Work instruction ::
For the listing that follows, give again exactly the lines from the one with "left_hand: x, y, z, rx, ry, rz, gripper" to the one with "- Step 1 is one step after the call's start", including both.

*** Begin section ***

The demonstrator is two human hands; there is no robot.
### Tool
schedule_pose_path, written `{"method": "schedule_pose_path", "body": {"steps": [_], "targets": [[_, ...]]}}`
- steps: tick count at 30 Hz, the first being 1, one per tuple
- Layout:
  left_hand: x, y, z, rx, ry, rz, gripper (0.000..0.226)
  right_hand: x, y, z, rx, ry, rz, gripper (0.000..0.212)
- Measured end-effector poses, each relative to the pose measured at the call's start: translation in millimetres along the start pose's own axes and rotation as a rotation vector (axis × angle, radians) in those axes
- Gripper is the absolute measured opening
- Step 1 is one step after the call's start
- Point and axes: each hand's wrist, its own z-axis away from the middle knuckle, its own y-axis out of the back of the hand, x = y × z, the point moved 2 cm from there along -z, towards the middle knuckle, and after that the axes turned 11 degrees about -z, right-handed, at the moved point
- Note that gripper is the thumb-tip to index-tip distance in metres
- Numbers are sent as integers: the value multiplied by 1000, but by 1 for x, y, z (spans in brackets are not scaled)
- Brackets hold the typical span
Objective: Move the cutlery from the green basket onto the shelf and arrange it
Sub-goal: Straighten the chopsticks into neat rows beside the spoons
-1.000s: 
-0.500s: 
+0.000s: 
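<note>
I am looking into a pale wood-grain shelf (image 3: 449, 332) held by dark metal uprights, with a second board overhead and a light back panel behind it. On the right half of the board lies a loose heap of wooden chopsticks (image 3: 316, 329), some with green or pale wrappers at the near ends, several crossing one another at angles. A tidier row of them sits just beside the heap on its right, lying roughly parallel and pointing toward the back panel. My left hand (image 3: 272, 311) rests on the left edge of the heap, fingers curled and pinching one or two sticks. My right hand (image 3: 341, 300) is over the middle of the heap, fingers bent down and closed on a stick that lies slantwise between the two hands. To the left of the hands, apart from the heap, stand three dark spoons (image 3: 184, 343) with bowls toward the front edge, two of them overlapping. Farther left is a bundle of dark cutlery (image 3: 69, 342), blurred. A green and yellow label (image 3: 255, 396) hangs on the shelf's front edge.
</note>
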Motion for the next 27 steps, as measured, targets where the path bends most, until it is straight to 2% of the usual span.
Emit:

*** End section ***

The answer ::
  left_hand: x, y, z, rx, ry, rz, gripper (0.000..0.226)
  right_hand: x, y, z, rx, ry, rz, gripper (0.000..0.212)
- Measured end-effector poses, each relative to the pose measured at the call's start: translation in millimetres along the start pose's own axes and rotation as a rotation vector (axis × angle, radians) in those axes
- Gripper is the absolute measured opening
- Step 1 is one step after the call's start

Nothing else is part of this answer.